* **Material provided**
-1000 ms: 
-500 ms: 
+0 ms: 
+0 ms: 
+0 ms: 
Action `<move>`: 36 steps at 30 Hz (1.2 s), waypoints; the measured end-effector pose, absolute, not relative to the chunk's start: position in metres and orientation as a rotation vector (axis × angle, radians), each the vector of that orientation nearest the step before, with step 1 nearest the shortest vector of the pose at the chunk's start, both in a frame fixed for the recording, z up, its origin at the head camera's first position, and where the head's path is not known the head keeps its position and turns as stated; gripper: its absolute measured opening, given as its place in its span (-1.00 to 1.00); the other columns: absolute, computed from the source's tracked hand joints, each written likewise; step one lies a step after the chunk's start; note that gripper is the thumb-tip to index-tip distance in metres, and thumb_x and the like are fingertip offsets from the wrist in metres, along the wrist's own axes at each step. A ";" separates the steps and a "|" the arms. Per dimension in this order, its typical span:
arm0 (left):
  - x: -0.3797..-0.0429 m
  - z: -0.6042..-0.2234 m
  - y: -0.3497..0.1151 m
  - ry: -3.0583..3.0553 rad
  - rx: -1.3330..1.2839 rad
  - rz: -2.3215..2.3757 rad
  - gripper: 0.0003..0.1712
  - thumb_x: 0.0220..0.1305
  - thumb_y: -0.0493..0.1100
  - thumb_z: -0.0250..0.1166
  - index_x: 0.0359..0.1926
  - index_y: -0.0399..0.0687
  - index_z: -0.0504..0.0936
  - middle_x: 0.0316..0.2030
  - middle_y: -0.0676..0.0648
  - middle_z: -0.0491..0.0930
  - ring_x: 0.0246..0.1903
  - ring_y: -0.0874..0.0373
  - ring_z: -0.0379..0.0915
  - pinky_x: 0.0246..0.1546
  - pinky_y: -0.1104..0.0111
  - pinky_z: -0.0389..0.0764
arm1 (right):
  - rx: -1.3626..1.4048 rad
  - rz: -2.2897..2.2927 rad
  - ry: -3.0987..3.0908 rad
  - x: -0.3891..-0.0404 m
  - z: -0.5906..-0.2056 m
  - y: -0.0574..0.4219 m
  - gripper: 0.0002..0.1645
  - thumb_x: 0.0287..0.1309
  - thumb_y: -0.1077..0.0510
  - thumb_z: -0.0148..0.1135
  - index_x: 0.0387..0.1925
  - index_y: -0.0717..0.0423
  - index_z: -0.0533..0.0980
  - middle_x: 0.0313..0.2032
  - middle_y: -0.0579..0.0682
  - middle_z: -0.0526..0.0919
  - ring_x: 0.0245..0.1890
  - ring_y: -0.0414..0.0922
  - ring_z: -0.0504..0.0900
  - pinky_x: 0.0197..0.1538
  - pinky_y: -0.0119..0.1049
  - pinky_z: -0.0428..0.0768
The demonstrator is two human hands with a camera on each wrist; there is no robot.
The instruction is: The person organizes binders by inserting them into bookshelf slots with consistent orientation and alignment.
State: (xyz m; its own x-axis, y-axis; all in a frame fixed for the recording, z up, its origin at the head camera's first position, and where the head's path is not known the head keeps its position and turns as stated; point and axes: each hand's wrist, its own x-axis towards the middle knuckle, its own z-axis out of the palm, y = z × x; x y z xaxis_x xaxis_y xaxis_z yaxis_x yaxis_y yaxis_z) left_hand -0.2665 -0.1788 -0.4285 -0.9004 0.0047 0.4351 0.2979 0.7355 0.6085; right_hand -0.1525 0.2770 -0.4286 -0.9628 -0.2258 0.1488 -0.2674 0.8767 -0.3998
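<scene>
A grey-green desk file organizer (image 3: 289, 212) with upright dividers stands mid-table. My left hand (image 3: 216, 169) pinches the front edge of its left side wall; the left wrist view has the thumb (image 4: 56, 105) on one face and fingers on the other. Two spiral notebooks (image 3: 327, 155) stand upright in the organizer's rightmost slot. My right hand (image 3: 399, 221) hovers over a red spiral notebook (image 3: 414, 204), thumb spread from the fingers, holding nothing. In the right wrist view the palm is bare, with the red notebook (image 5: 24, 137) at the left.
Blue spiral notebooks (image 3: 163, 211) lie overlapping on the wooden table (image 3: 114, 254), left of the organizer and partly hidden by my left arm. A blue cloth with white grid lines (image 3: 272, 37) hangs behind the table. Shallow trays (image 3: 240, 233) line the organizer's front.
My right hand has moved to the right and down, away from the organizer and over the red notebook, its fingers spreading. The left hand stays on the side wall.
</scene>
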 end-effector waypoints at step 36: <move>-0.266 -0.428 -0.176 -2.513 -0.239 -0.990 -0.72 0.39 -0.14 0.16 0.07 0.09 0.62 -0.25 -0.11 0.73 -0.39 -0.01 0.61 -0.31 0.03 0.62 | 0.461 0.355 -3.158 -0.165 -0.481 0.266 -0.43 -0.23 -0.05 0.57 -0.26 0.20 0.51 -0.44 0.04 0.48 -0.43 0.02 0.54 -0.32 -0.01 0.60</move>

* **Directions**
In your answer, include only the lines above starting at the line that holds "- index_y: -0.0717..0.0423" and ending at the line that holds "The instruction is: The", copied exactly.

* **Answer to the problem**
  - index_y: -0.0717..0.0423
  - index_z: -0.0533..0.0980
  - middle_x: 0.0313..0.2032
  - middle_y: -0.0579..0.0682
  - middle_z: -0.0526..0.0919
  - ring_x: 0.0245..0.1890
  - ring_y: -0.0414..0.0922
  - ring_z: -0.0504..0.0900
  - pinky_x: 0.0197..0.1538
  - pinky_y: -0.0119..0.1049
  - pinky_z: -0.0428..0.0768
The demonstrator is two human hands with a camera on each wrist; there is no robot.
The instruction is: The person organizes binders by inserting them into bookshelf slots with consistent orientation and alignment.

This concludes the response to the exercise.